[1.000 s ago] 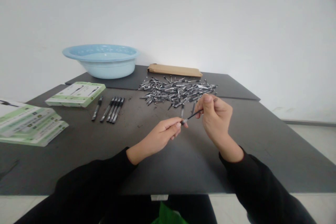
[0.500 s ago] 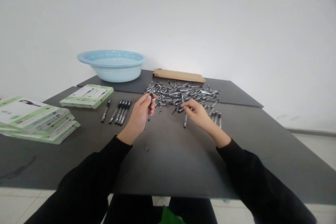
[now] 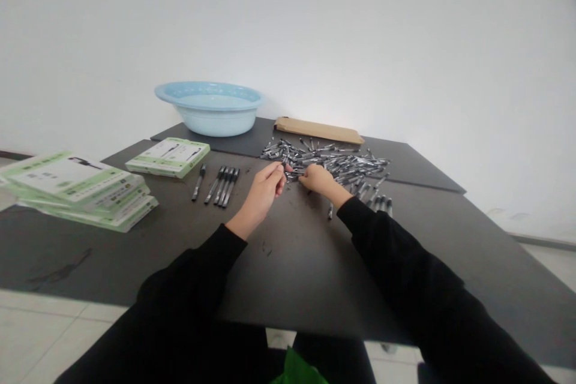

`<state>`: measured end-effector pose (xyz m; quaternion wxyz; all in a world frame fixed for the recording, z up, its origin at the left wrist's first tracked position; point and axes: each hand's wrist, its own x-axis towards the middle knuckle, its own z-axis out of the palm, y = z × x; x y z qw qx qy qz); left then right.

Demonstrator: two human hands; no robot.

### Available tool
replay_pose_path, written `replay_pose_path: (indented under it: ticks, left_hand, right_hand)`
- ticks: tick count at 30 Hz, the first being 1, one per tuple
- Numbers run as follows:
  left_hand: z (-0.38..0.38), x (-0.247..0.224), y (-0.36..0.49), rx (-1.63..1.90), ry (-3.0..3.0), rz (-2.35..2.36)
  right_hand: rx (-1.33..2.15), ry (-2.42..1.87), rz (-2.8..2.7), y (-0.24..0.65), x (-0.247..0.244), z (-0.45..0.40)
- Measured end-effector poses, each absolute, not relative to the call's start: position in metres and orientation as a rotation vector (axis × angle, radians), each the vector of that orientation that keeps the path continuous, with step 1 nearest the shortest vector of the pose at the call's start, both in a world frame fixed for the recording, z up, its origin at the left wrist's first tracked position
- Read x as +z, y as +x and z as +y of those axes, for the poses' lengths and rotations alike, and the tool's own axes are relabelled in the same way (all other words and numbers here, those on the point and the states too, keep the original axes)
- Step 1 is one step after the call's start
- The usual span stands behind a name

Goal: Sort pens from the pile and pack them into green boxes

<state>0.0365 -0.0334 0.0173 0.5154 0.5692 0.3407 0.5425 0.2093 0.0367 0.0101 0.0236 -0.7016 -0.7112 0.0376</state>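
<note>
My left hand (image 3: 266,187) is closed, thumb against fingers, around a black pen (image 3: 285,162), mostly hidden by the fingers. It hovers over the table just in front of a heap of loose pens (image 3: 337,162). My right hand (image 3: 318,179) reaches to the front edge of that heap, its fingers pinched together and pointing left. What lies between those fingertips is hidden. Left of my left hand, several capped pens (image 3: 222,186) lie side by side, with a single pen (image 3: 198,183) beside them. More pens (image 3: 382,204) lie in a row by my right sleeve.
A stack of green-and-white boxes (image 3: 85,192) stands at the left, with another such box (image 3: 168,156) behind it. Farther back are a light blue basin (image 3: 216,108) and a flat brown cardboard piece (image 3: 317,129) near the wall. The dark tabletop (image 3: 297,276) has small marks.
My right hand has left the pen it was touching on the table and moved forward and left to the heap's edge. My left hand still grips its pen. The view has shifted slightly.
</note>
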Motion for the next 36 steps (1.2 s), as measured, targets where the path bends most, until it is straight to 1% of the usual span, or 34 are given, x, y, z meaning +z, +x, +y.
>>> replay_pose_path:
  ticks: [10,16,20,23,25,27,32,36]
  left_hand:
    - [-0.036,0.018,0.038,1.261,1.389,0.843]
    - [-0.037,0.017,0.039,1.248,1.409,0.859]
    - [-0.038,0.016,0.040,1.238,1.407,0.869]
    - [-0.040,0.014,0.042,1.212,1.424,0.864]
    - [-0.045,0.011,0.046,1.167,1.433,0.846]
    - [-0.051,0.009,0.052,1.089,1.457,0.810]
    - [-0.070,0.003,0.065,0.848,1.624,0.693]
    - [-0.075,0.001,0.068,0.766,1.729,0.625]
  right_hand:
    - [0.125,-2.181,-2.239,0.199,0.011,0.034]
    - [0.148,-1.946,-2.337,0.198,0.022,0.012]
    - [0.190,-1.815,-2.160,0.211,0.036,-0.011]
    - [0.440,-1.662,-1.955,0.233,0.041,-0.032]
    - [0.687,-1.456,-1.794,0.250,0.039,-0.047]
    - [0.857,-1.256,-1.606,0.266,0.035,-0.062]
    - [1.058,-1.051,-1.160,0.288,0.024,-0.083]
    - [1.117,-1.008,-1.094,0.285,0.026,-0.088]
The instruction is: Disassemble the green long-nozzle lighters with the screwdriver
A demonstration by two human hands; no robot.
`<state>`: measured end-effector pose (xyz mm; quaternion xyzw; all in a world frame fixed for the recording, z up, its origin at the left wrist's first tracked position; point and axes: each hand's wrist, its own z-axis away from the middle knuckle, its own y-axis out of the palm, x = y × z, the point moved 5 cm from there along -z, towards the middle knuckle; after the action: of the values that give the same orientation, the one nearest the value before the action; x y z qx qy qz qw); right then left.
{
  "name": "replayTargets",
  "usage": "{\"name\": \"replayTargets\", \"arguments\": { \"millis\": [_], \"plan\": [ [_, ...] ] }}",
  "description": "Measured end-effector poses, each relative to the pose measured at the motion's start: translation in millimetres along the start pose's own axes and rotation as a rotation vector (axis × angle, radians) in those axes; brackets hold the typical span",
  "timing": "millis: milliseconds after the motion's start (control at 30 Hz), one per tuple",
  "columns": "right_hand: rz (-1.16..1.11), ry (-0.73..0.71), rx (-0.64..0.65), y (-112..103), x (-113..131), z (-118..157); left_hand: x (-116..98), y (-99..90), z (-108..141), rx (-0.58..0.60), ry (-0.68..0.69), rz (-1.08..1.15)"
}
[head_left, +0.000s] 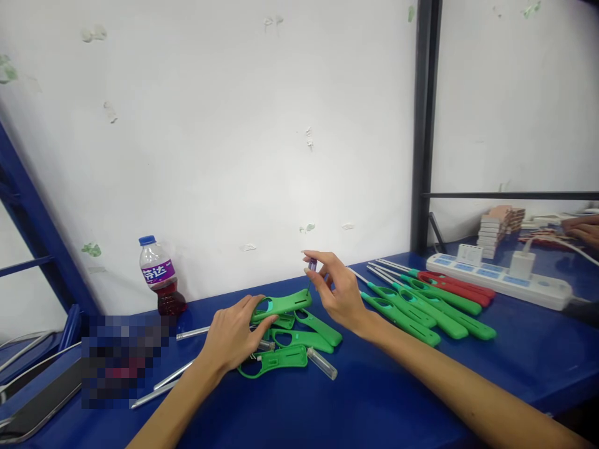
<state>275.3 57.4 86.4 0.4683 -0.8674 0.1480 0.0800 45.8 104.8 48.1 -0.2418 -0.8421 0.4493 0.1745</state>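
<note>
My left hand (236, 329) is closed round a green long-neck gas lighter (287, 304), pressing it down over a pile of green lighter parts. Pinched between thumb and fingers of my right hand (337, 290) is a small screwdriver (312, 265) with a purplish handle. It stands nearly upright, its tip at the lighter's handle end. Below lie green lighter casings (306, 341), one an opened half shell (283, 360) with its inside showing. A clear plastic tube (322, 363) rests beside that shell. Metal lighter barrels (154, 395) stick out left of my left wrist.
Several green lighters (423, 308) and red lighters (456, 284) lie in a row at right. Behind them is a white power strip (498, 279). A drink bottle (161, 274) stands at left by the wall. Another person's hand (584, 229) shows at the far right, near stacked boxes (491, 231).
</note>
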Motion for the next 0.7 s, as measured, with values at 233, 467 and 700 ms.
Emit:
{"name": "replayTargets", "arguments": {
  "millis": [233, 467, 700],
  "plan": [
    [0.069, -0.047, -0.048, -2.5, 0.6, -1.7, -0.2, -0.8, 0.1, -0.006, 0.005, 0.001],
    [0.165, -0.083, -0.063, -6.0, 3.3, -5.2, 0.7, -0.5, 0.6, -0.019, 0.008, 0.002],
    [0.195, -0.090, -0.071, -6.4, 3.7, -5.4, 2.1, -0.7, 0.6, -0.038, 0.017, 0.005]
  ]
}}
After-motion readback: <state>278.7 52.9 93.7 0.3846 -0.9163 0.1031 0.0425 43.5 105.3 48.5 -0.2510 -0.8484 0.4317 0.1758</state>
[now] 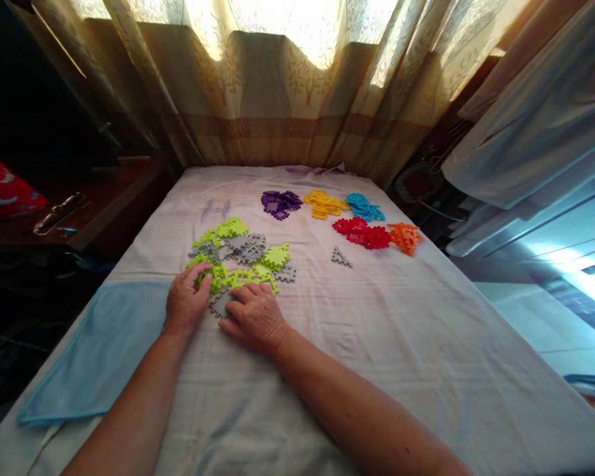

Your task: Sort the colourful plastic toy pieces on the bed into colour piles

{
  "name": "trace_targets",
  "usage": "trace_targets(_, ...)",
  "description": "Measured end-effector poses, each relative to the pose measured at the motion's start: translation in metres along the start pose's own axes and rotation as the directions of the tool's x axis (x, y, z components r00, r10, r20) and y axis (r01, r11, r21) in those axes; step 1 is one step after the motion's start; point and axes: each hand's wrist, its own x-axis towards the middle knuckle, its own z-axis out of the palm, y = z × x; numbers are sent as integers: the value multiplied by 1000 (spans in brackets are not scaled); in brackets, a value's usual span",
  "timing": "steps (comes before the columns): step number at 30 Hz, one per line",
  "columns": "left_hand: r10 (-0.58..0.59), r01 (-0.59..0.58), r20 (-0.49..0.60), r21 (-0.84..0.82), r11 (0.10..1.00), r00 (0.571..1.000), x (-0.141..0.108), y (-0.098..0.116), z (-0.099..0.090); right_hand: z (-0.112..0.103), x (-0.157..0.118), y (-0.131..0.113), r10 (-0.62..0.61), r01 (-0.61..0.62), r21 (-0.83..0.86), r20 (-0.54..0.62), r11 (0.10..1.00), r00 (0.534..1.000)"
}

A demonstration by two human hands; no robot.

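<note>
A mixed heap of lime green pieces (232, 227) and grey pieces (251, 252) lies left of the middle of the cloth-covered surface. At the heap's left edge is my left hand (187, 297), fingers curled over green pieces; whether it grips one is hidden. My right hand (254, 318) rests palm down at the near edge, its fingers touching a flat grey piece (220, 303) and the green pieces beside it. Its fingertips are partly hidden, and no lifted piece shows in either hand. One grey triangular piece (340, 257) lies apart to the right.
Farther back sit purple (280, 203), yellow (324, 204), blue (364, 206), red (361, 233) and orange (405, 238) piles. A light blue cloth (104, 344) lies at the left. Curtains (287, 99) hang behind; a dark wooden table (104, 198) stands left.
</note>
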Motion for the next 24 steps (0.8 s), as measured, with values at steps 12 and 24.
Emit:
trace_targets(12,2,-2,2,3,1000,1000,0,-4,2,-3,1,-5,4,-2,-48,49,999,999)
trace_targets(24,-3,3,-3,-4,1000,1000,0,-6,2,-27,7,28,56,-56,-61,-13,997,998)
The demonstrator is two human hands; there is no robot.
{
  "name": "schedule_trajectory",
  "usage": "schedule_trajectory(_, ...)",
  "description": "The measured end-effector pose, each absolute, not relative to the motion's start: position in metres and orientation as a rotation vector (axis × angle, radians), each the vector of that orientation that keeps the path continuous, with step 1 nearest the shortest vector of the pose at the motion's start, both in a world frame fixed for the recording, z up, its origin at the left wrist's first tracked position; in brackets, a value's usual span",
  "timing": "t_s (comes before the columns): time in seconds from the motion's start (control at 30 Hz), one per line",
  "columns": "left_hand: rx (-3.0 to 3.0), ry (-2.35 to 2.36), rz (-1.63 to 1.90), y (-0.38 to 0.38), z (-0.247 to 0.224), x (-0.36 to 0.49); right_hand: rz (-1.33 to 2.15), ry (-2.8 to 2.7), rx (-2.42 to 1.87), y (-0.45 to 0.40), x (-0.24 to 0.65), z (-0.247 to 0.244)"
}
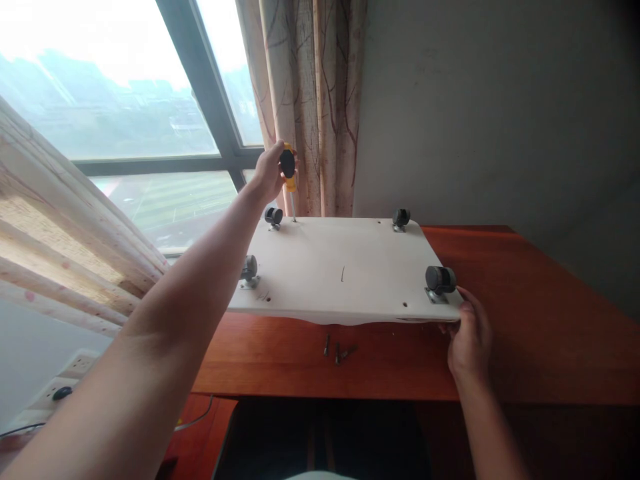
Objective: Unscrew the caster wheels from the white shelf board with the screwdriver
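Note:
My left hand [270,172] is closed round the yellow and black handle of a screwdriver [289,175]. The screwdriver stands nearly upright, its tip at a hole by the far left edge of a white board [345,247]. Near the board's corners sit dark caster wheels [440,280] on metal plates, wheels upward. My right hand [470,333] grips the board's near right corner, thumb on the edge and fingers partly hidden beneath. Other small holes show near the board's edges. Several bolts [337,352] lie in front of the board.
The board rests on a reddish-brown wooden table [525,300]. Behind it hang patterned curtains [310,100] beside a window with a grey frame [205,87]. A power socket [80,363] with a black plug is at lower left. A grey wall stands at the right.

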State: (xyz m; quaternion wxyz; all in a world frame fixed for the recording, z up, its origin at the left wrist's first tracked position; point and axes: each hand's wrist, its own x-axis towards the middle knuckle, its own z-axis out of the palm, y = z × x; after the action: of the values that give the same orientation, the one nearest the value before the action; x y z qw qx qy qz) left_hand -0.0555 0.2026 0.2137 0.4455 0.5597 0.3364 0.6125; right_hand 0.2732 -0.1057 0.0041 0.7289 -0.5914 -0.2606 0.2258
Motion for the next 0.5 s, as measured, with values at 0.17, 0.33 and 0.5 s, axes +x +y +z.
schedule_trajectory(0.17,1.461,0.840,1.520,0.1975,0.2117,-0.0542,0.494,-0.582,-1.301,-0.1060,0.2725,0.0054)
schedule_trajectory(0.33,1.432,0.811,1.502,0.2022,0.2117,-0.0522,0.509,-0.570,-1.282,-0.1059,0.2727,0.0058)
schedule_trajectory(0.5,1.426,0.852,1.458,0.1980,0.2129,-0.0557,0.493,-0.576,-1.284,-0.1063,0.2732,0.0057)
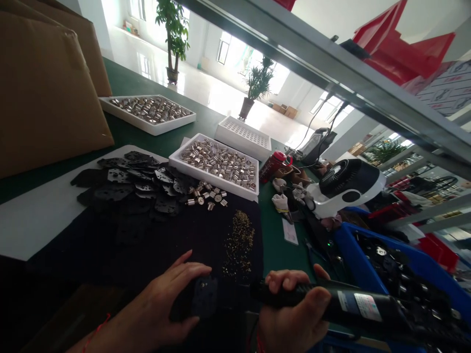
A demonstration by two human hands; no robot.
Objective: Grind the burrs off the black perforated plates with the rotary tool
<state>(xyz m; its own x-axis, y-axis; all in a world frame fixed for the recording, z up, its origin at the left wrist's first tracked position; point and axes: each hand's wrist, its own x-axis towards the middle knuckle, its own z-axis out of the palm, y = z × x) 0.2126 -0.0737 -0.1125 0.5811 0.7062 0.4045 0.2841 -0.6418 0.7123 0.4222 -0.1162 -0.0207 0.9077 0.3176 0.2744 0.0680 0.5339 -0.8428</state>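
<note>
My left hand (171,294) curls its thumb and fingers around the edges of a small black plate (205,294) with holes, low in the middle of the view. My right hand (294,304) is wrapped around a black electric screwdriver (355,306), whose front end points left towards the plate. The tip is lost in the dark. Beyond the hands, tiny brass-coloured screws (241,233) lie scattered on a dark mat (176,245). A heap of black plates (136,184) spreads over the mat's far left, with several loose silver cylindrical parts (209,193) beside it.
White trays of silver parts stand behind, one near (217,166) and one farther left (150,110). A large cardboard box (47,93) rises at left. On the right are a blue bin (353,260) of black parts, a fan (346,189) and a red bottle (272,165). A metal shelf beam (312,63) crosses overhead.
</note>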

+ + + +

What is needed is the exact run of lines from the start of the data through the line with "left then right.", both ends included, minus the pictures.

[1.000 s ago] 
[0.500 s ago] 
[now] 

`<state>`: measured end-effector pose (xyz m; quaternion wxyz; all in a world frame fixed for the recording, z up, its origin at the left wrist's first tracked position; point and axes: each hand's wrist, its own x-axis towards the middle knuckle, its own z-axis out of the palm, y = z × x; x y z qw qx qy qz); left then right.

Nothing more remains in this exercise.